> _Instructions to follow_:
Report every line of the material that contains the string "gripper".
=== Recorded information ===
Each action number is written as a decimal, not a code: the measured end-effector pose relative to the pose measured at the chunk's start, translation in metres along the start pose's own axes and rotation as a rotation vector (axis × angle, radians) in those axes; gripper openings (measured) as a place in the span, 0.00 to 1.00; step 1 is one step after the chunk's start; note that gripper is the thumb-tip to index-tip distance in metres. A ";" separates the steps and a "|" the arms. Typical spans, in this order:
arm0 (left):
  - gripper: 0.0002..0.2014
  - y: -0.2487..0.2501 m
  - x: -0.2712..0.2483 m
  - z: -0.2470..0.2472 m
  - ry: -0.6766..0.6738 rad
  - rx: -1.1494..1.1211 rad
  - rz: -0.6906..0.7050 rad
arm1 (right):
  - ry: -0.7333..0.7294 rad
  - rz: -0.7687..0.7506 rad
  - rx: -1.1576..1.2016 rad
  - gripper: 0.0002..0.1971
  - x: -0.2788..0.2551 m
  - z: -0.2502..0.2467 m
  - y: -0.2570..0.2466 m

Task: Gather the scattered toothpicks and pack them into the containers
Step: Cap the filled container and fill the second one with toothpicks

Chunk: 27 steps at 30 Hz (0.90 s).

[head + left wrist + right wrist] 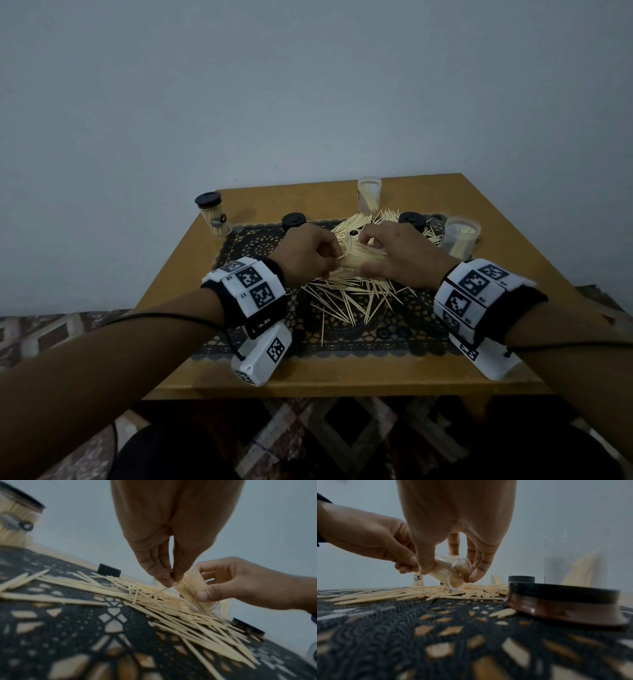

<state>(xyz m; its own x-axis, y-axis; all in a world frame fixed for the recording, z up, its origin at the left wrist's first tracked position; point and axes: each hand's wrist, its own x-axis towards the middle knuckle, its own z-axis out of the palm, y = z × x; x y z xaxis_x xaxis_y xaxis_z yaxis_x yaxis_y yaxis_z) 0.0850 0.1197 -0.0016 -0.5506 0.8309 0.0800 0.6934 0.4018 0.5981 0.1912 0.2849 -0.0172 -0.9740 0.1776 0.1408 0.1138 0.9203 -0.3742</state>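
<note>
Loose toothpicks (352, 298) lie scattered over a black lace mat (342, 337) in the middle of the table. My right hand (371, 251) grips a clear container (363, 258), packed with toothpicks and tilted, its base low on the pile. In the right wrist view the right hand (448, 573) has thumb and fingers around the container (448, 574). My left hand (334, 257) pinches a toothpick at the container's mouth. The left wrist view shows the left hand (169, 581) holding that toothpick (161, 590) beside the container (192, 591), above the toothpick pile (154, 608).
A closed container with a black lid (214, 216) stands at the back left. Open containers stand at the back (369, 195) and at the right (460, 236). Two black lids (293, 220) (412, 219) lie on the mat. The wooden table's front edge (342, 375) is near me.
</note>
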 end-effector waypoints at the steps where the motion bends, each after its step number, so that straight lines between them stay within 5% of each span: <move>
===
> _Result for this task_:
Each action number is written as a decimal, not a code: the measured end-effector pose relative to the pose measured at the chunk's start, translation in metres along the start pose's own axes and rotation as a rotation vector (axis × angle, radians) in those axes; gripper openings (measured) as a place in the span, 0.00 to 1.00; step 1 is one step after the chunk's start; note that gripper is the thumb-tip to index-tip distance in metres. A ";" separates the steps and a "|" the arms. Typical spans, in this order:
  - gripper: 0.0002..0.2014
  - gripper: 0.0002..0.1971

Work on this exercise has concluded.